= Your assignment =
Before returning the data, strip out the pictures and keep everything else exactly the same.

= Provided data =
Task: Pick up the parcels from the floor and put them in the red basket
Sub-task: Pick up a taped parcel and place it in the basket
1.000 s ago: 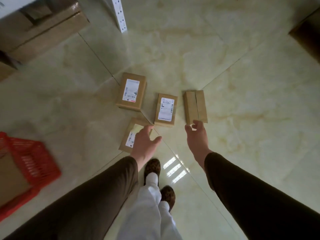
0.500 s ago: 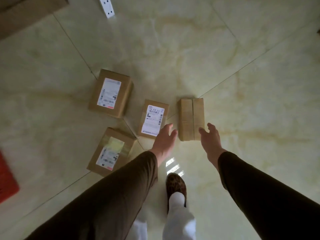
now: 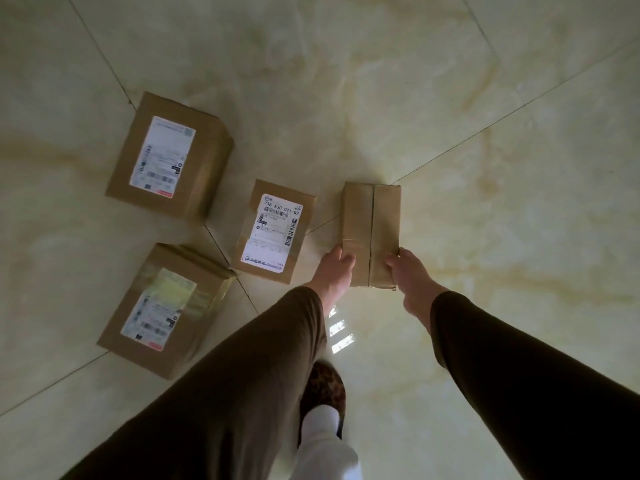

= Written solution =
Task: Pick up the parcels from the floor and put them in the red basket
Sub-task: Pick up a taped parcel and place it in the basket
1.000 s ago: 
0.500 s ago: 
now: 

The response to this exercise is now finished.